WHAT YOU ARE ASKED TO DO = All lines between the start of the listing below and the line containing "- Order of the", inclusive, must be repeated exactly.
──────── INPUT MATERIAL ────────
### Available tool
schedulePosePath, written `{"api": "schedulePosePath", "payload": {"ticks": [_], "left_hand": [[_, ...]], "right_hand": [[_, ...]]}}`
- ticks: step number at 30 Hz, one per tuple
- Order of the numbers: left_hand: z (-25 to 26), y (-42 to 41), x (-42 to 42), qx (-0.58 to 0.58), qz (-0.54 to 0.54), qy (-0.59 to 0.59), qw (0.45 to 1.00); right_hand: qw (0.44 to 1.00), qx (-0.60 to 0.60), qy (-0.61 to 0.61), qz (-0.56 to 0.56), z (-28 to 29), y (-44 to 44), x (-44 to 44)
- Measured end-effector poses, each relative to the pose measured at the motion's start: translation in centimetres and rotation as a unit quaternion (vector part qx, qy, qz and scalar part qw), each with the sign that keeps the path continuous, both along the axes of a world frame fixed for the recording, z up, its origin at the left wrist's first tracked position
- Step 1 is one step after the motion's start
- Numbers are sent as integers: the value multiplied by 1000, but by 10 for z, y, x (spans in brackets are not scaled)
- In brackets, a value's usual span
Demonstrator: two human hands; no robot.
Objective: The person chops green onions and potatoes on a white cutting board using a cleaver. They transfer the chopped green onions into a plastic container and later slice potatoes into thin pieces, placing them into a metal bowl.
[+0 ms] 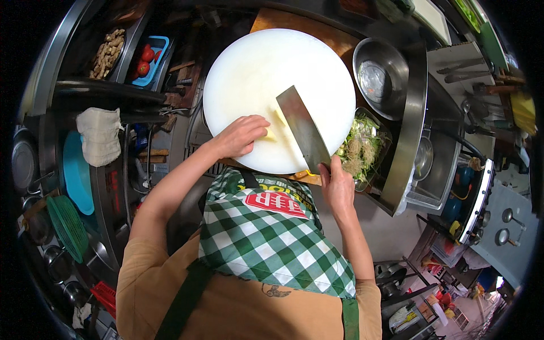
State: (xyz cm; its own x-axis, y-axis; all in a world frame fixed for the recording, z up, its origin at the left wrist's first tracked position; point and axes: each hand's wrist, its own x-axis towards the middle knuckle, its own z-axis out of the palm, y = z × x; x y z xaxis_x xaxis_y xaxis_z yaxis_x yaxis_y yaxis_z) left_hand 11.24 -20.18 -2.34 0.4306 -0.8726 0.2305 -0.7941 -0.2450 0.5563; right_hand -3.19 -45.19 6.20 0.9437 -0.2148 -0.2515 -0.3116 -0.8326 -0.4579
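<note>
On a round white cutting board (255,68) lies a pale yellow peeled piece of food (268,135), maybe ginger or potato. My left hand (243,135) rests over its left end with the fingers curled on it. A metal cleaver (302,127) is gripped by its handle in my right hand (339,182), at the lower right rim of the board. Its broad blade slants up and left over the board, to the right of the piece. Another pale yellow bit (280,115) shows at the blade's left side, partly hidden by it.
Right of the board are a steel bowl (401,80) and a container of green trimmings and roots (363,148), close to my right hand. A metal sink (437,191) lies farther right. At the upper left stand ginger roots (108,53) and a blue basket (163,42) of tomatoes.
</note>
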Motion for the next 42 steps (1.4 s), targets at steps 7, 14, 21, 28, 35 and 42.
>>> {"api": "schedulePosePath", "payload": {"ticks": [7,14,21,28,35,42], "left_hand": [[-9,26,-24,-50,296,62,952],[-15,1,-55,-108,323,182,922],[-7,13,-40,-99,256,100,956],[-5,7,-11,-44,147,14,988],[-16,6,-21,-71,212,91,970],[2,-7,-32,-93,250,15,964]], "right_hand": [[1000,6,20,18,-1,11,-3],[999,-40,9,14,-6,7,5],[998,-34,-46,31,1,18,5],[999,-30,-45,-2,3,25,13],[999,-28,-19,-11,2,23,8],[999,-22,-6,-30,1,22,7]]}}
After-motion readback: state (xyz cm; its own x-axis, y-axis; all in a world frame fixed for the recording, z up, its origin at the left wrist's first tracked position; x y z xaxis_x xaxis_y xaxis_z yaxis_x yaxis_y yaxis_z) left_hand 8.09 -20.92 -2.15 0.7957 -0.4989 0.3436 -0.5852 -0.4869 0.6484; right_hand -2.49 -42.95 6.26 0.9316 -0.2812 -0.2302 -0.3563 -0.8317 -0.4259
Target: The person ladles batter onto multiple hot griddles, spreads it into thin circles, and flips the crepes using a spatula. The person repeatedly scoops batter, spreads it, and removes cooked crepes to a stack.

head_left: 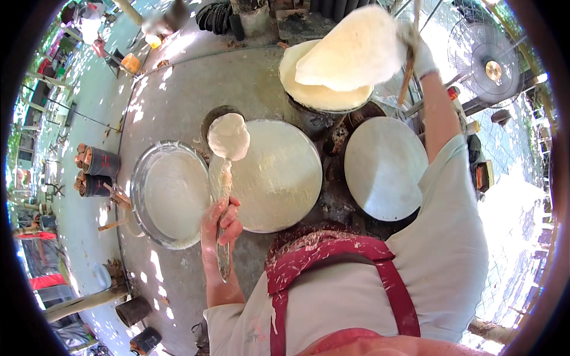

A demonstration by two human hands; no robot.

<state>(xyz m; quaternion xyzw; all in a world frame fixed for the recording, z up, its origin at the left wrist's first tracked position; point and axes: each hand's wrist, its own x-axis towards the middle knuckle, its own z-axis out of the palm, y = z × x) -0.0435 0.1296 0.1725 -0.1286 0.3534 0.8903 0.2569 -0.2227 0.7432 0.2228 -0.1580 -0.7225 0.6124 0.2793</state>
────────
TASK ANSWER =
### Available tool
schedulePosePath, written `{"api": "schedulePosePath", "payload": {"ticks": [_], "left_hand": [[_, ...]], "right_hand": [[_, ...]]}}`
- ticks: step number at 30 Hz, one per tuple
- Order of the numbers: left_hand: z (-25 to 26), y (-42 to 41), x (-42 to 42), qx (-0.58 to 0.58), qz (-0.54 to 0.54), qy (-0.59 to 0.59), qw (0.45 to 1.00); right_hand: qw (0.44 to 1.00), qx (-0.60 to 0.60), qy (-0.61 to 0.61), qz (-0.56 to 0.56), z (-28 to 29), y (-44 to 44), x (-44 to 44)

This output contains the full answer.